Une plainte pour viol et trafic d’êtres humains déposée au parquet de Paris vise Daniel Amar Siad, né en Algérie et présenté comme un recruteur présumé du réseau de Jeffrey Epstein.
L’onde de choc judiciaire liée au dossier Jeffrey Epstein continue de produire des ramifications internationales. Une nouvelle plainte a été enregistrée à Paris contre Daniel Amar Siad, dont le nom apparaît à plus de 2000 reprises dans les documents rendus publics par la justice américaine. Les faits dénoncés remonteraient aux années 1990 et concernent des accusations de viol et de participation à un système de trafic d’êtres humains.
La divulgation récente de près de trois millions de documents, soit environ la moitié du dossier Epstein selon les autorités américaines, a ravivé les investigations médiatiques et judiciaires. Ces archives confirment l’ampleur mondiale du réseau du financier américain, mêlant grandes fortunes, responsables politiques et figures publiques internationales. Les liens autrefois entretenus par Epstein avec des personnalités telles que Bill Clinton, Donald Trump ou encore Prince Andrew, qui ont nié toute implication pénale, ont contribué à maintenir une forte pression médiatique autour de l’affaire.

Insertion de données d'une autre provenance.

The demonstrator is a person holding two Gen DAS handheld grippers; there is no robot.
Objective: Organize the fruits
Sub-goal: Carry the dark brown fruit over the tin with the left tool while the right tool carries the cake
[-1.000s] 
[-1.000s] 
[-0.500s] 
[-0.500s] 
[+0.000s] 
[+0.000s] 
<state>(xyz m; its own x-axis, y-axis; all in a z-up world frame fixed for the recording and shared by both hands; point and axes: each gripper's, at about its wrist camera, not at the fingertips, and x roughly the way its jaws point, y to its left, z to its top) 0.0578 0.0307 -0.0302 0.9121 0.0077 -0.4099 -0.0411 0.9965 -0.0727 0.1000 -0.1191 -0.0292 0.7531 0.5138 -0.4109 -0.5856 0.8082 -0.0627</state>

Au cœur de cette nouvelle plainte figure Daniel Amar Siad, né en Algérie avant de s’installer en Scandinavie dans les années 1980, où il a obtenu la nationalité suédoise. Son parcours, décrit comme opaque par plusieurs enquêtes journalistiques, le présente comme un intermédiaire actif dans le recrutement de jeunes femmes, qu’il soumettait à l’appréciation d’Epstein. Les échanges révélés par les documents judiciaires font état d’une collaboration suivie entre les deux hommes jusqu’à peu avant l’arrestation du financier en 2019.
Si les investigations publiques se concentrent sur ses activités en Europe et aux États-Unis, son origine algérienne suscite des interrogations sur d’éventuels relais ou connexions informelles dans son pays natal. À ce stade, aucun document judiciaire rendu public n’établit formellement l’existence de structures ou de complicités en Algérie. Toutefois, la dimension transnationale du réseau Epstein, reposant sur des circuits multiples de repérage et d’intermédiation, alimente les spéculations sur l’étendue géographique réelle de ses ramifications.
La plaignante, aujourd’hui âgée de 56 ans, affirme avoir identifié Daniel Amar Siad à partir de clichés publiés dans le cadre des révélations judiciaires. Elle soutient qu’il aurait utilisé sa position de « chasseur de têtes » pour approvisionner le réseau entre l’Europe et les États-Unis. Selon des courriels déjà versés au dossier dans d’autres procédures, il aurait perçu une rémunération mensuelle de 3 000 euros pour des activités de « repérage », assortie de commissions sur les profils présentés.
Malgré l’intérêt manifesté par certains enquêteurs à son égard en 2019 et 2020, Daniel Amar Siad n’a, à ce jour, pas été convoqué devant un juge en France. La nouvelle plainte déposée à Paris pourrait relancer les investigations et raviver les questions sur les circuits internationaux ayant permis au réseau Epstein de prospérer pendant des années.